TASK DIRECTIONS:
Transcribe the data that follows without changing a word, and omit the pictures.

INFORMATION PROVIDED:
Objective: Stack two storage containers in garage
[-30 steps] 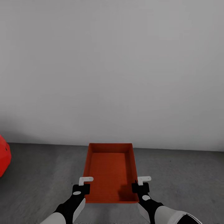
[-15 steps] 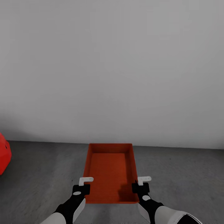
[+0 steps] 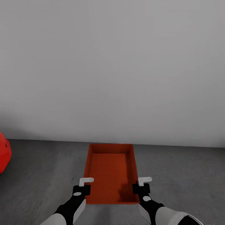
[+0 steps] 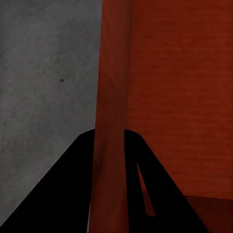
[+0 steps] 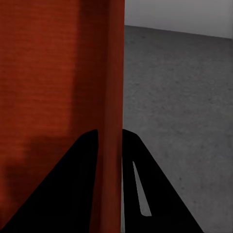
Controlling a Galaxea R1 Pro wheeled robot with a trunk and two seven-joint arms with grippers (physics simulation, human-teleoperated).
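Both grippers, left [image 3: 83,185] and right [image 3: 142,184], apparently clamp opposite walls of an open orange-red rectangular storage container [image 3: 111,168] above dark grey concrete floor [image 3: 187,175].

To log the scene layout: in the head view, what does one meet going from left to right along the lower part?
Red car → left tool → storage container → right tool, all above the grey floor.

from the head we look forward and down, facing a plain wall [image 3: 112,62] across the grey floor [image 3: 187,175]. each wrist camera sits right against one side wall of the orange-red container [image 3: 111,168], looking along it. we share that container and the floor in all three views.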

OUTPUT BELOW:
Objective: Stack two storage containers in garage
[-30 steps] 
[-15 steps] 
[+0 steps] 
[+0 steps] 
[+0 steps] 
Controlling a Galaxea R1 Pro wheeled robot with a trunk and two seven-joint arms with grippers (physics simulation, human-teleoperated).
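Both grippers, left [image 3: 83,185] and right [image 3: 142,184], apparently clamp opposite walls of an open orange-red rectangular storage container [image 3: 111,168] above dark grey concrete floor [image 3: 187,175].

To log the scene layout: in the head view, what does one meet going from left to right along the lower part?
Red car → left tool → storage container → right tool, all above the grey floor.

from the head we look forward and down, facing a plain wall [image 3: 112,62] across the grey floor [image 3: 187,175]. each wrist camera sits right against one side wall of the orange-red container [image 3: 111,168], looking along it. we share that container and the floor in all three views.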

The exercise concludes with this answer.